● Task directions:
Return the entries below in their exact form, leaving the pictures out.

● Exercise data:
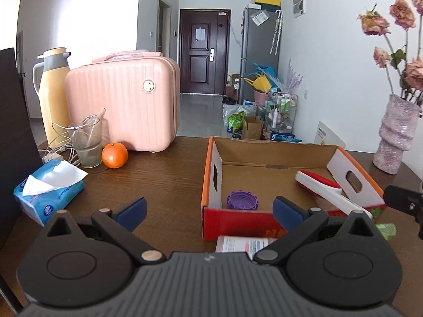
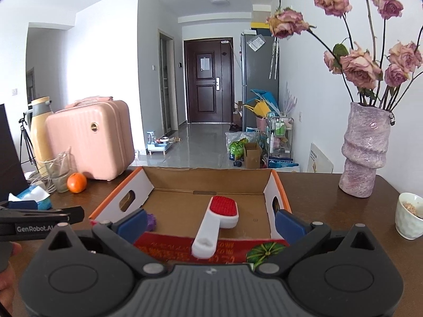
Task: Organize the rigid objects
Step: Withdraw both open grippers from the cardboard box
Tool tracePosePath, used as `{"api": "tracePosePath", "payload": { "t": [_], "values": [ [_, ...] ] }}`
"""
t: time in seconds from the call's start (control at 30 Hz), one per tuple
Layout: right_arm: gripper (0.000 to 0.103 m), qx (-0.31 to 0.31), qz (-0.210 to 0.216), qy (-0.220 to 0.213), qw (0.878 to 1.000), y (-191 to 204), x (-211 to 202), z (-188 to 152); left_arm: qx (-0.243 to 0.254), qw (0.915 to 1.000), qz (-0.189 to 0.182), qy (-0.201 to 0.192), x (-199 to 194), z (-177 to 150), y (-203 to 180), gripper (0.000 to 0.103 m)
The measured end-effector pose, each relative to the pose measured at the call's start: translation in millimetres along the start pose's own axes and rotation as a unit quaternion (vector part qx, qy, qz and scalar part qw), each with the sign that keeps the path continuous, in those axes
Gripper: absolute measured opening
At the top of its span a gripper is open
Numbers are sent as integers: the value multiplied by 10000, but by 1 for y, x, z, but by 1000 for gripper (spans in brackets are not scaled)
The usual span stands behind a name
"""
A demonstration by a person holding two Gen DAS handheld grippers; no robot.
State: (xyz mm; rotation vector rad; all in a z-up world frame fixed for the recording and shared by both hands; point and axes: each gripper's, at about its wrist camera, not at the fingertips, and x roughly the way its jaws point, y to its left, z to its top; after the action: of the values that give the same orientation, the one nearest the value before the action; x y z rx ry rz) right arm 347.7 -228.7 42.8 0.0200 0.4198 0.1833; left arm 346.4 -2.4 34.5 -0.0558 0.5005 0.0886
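An open cardboard box (image 1: 277, 153) (image 2: 211, 177) with orange rims stands on the dark wooden table. Inside it lie a purple ridged cap (image 1: 242, 200) (image 2: 151, 222) and a white brush with a red pad (image 1: 330, 192) (image 2: 216, 219), its handle resting over the front wall. My left gripper (image 1: 208, 212) is open in front of the box's left corner, holding nothing. My right gripper (image 2: 211, 224) is open just before the box's front wall, with the brush handle between its fingers but not touched. A flat pink-and-white packet (image 1: 243, 243) and a small green item (image 1: 386, 230) lie in front of the box.
Left of the box are an orange (image 1: 114, 155) (image 2: 76, 182), a glass (image 1: 86, 142), a blue tissue pack (image 1: 49, 187), a pink case (image 1: 121, 103) and a thermos (image 1: 53, 92). A purple vase (image 2: 364, 148) of dried roses and a white cup (image 2: 409, 215) stand on the right.
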Motion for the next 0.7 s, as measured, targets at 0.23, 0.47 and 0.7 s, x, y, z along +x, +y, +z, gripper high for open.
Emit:
{"api": "tracePosePath", "payload": {
  "t": [0.23, 0.47, 0.7],
  "values": [
    [103, -134, 6, -80, 9999, 14, -37, -20, 61, 9999, -71, -108, -41, -18, 6, 103],
    [103, -211, 26, -15, 9998, 22, -66, -47, 93, 9999, -65, -75, -68, -43, 18, 103],
    [103, -248, -47, 88, 9996, 26, -87, -72, 101, 9999, -30, 127, -78, -69, 27, 103]
  ]
}}
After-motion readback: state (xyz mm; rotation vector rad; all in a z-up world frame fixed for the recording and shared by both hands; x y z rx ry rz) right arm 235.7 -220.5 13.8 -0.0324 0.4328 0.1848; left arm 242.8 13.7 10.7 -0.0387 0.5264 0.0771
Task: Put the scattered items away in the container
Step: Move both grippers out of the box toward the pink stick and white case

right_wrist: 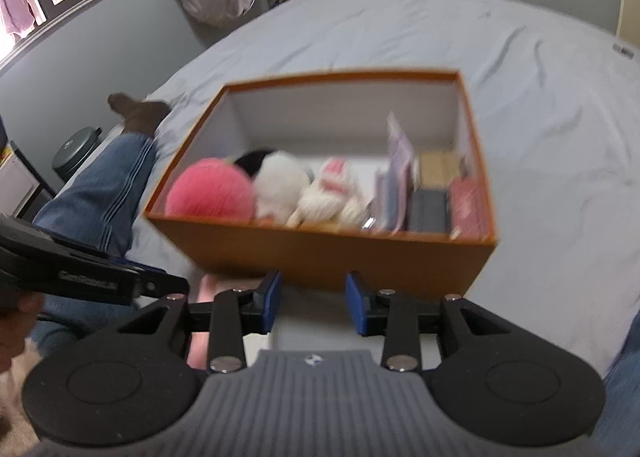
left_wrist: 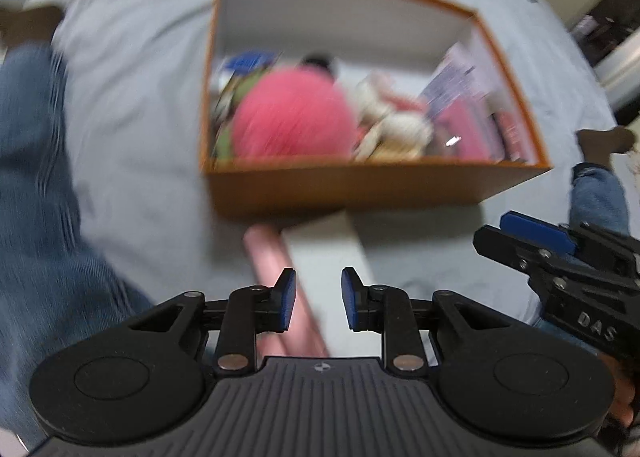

● Finished task:
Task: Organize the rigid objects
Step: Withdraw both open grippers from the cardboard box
Tool tracePosePath, used as `{"api": "tracePosePath", "payload": { "t": [_], "values": [ [_, ...] ] }}`
"""
t: time in seconds from the call's start (control at 30 Hz), one per tuple
Layout: right_arm: gripper (0.000 to 0.103 m), qx (-0.31 to 0.31), qz (-0.210 to 0.216), qy (-0.220 to 0.213), qw (0.878 to 1.000), y (-191 to 204), x (-211 to 202), z (-188 to 152); left_arm: qx (-0.243 to 0.254), qw (0.915 to 1.000), qz (-0.189 to 0.182), qy (-0.201 to 0.192), x (-199 to 194), z (-177 to 150), y (-203 to 180), gripper (0.000 to 0.103 m)
The measured end-effector pose, each relative to the pose measured at the call's start: translation in millimetres along the start pose's own axes and rotation as a unit quaternion (vector part qx, qy, qz and scalar part qw), each with the sign that keeps the path continuous, in those axes
Gripper: absolute measured opening
At the top of its span a gripper is open
Numbers are sent as integers: the value multiplied by 10000, but by 1 for y, x, z, but by 1000 for gripper (spans in brackets are not scaled)
The usual span stands behind a name
"""
A demonstration by a person holding two Gen DAS handheld grippers; no robot.
State: (xyz mm; rotation vector rad; all in a z-up world frame fixed for the recording and shared by both hands; point and axes: each gripper's, at about its wrist camera, not at the fingertips, and x roughly the way its jaws point, y to its left, z to its top; after the action: of the values that give the same orientation, the one nearest the value before the action; x y z rx ry rz) right arm 347.7 -228.7 42.8 0.0200 0.4198 0.1833; left arm 346.4 -2.4 34.5 -0.0558 0.5005 0.0886
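An open cardboard box (image 1: 277, 153) (image 2: 211, 177) with orange rims stands on the dark wooden table. Inside it lie a purple ridged cap (image 1: 242, 200) (image 2: 151, 222) and a white brush with a red pad (image 1: 330, 192) (image 2: 216, 219), its handle resting over the front wall. My left gripper (image 1: 208, 212) is open in front of the box's left corner, holding nothing. My right gripper (image 2: 211, 224) is open just before the box's front wall, with the brush handle between its fingers but not touched. A flat pink-and-white packet (image 1: 243, 243) and a small green item (image 1: 386, 230) lie in front of the box.
Left of the box are an orange (image 1: 114, 155) (image 2: 76, 182), a glass (image 1: 86, 142), a blue tissue pack (image 1: 49, 187), a pink case (image 1: 121, 103) and a thermos (image 1: 53, 92). A purple vase (image 2: 364, 148) of dried roses and a white cup (image 2: 409, 215) stand on the right.
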Motion for the next 0.7 s, as measured, targets at 0.23, 0.47 and 0.7 s, x, y, z along +x, +y, +z, gripper high for open.
Emit:
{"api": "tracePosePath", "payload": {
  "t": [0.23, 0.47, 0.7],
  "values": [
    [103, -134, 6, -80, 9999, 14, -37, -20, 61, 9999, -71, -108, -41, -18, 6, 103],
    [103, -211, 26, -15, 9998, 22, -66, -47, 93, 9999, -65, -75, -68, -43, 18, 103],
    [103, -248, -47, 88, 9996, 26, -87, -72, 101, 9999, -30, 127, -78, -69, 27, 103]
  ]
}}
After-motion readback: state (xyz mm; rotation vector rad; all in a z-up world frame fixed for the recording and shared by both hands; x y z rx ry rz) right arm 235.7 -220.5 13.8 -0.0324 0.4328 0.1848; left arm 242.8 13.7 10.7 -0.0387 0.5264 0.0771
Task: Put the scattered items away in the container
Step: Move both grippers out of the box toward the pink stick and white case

right_wrist: 
left_wrist: 

Nothing else remains for the exercise.